Table 1: Disadvantages of in vivo models of brain disorders: I would add the consistent use of using young rodents to investigate disease mechanisms in brain disorders where age is the largest risk factor. It has been shown that aged rodents are more susceptibility to develop pathology and neurodegeneration, and present with a more accelerated disease course, compared to young animals (PMID: 33880502). Consequently, studies in young animals may not be an accurate reflection of human neurodegenerative diseases, limiting translational outcomes. Importantly, the few treatment validation studies in rodent models of neurodegenerative disease that directly compare young and old rodents demonstrate reduced efficacy in older rodents. For example, in cell transplant treatment studies, a decreased survival of grafted dopaminergic neurons in aged, compared to young neurotoxin-lesioned rats has been observed.
Thank you for raising this pertinent issue. We have added “Use of young animals not representative for pathology” under disadvantages in Table 1: Rodent models for personalized medicine.
*The disappointing results of PM in clinical trials cannot entirely be attributed to the lack of preclinical models that recapitulate complete human disease phenotypes. Patients with neurodegenerative disease are often misdiagnosed, and are diagnosed at more advanced disease stages, characterized by major neurodegeneration. Clinical trials often include patients with advanced neurodegeneration and from different neurodegenerative disease entities due to misdiagnosis. It is conceivable that PM or disease-specific disease-modifying treatment will appear less effective in a patient group that is characterized by major neurodegeneration and entails different neuropathological and clinical profiles. Consequently, poor patient selection may also contribute to disappointing results in clinical trials (PMID: 35204668). Further research towards biomarker development for early disease stratification will enable proper patient selection and identification of disease-specific treatment targets. Such research would also require the development of animal models that recapitulate the different human disease phenotypes (and not 'one-model-fits-all' approach).
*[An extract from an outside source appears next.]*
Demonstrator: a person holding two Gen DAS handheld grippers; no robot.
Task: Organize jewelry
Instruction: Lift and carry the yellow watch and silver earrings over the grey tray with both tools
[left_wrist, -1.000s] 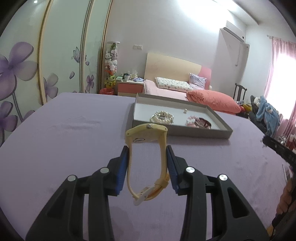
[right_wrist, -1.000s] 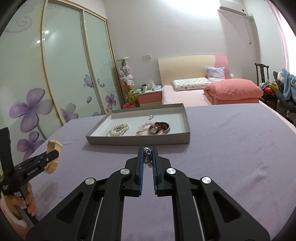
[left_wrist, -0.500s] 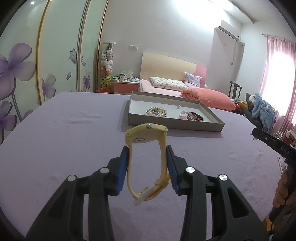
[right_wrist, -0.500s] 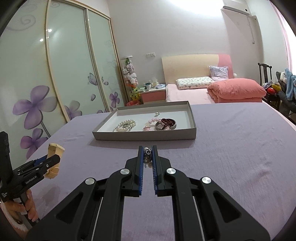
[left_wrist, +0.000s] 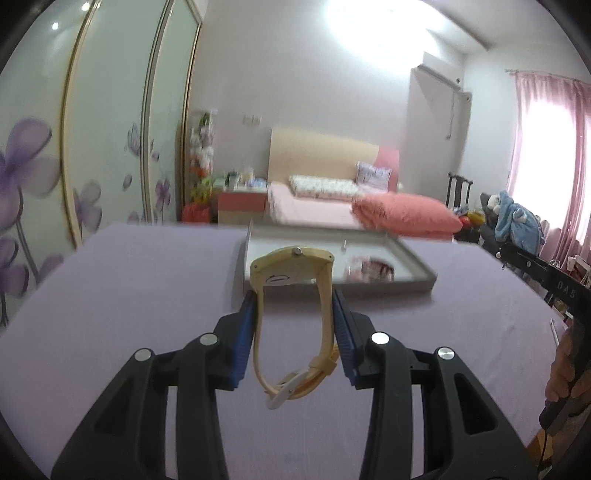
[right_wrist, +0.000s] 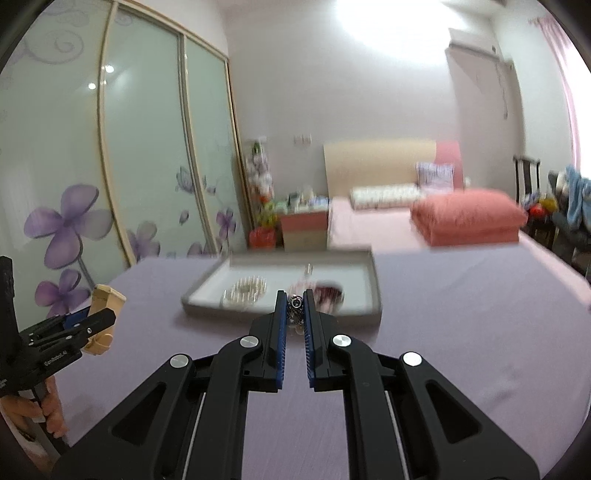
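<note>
Two tongs are hovering above the purple tabletop (left_wrist: 129, 295) facing the grey tray (right_wrist: 375, 291): the left tongs (left_wrist: 293, 317) are clamping a yellow wristwatch (left_wrist: 291, 295) by its strap, while the right tongs (right_wrist: 294, 314) are pinching a small dark metal trinket (right_wrist: 295, 309) at their tips.

floral wardrobe doors (right_wrist: 110, 177), pink bed (left_wrist: 332, 210), pink curtains (left_wrist: 554, 155), white walls (left_wrist: 295, 81)
</note>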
I believe a short paragraph on this topic would benefit this review
Thank you, this is an important point, and we have added the following paragraph on L 461-464: “The disappointing results of PM clinical trials cannot entirely be attributed to the lack of preclinical models that recapitulate human disease phenotypes. Continued efforts should be directed towards deep phenotyping of patients, and identification of reliable biomarkers to identify patient subgroups (doi: 10.1186/s41231-019-0050-7), as well as better definition of criteria for patient selection in clinical trials (doi: 10.3390/biom12020168).”